We attribute this diverging phenomenon to aleatoric uncertainties, which originate from data.
This observed divergence has not been previously reported or studied in depth.
- Score: 60.780823530087446
- License: http://arxiv.org/licenses/nonexclusive-distrib/1.0/
- Abstract: Scene depth estimation from stereo and monocular imagery is critical for
extracting 3D information for downstream tasks such as scene understanding.
Recently, learning-based methods for depth estimation have received much
attention due to their high performance and flexibility in hardware choice.

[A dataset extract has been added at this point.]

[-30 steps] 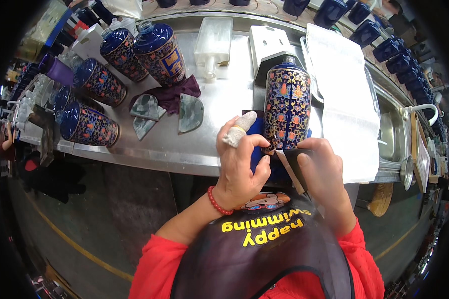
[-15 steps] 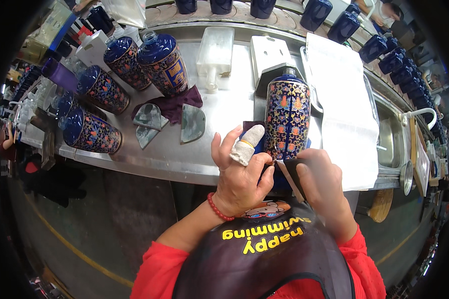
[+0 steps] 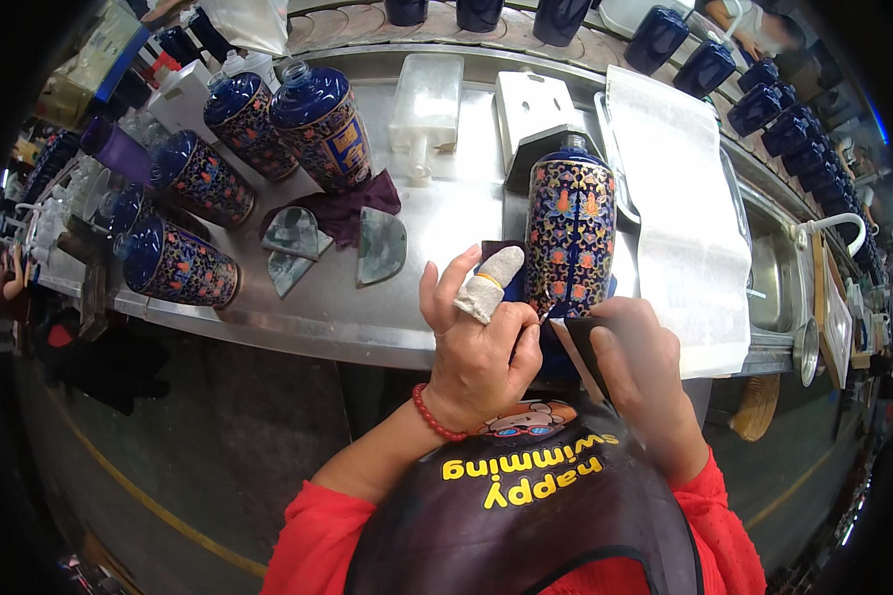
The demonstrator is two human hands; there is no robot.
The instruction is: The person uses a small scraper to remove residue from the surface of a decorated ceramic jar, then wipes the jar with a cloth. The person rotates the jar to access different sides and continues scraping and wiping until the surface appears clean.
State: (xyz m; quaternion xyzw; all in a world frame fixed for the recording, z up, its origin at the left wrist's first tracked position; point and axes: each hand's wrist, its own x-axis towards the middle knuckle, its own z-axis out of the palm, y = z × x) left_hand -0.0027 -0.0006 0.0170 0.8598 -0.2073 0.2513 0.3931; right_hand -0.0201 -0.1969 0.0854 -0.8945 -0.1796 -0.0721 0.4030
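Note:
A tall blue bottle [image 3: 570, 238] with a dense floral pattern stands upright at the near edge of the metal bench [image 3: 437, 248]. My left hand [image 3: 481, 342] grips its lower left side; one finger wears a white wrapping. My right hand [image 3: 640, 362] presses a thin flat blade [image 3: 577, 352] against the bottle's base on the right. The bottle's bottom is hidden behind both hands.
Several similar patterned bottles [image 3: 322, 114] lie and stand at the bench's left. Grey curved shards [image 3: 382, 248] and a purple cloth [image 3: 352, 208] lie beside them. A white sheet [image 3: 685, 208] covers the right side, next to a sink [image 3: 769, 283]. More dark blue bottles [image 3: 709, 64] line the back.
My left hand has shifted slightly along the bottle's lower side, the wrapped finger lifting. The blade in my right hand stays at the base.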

However, collecting ground truth data for supervised training of these
algorithms is costly or outright impossible. This circumstance suggests a need
for alternative learning approaches that do not require corresponding depth
measurements. Indeed, self-supervised learning of depth estimation provides an
increasingly popular alternative. It is based on the idea that observed frames
can be synthesized from neighboring frames if accurate depth of the scene is
known - or in this case, estimated. We show empirically that - contrary to
common belief - improvements in image synthesis do not necessitate improvement
in depth estimation. Rather, optimizing for image synthesis can result in
diverging performance with respect to the main prediction objective - depth. We
attribute this diverging phenomenon to aleatoric uncertainties, which originate
from data. Based on our experiments on four datasets (spanning street, indoor,
and medical) and five architectures (monocular and stereo), we conclude that
this diverging phenomenon is independent of the dataset domain and not
mitigated by commonly used regularization techniques. To underscore the
importance of this finding, we include a survey of methods which use image
synthesis, totaling 127 papers over the last six years. This observed
divergence has not been previously reported or studied in depth, suggesting
room for future improvement of self-supervised approaches which might be
impacted the finding.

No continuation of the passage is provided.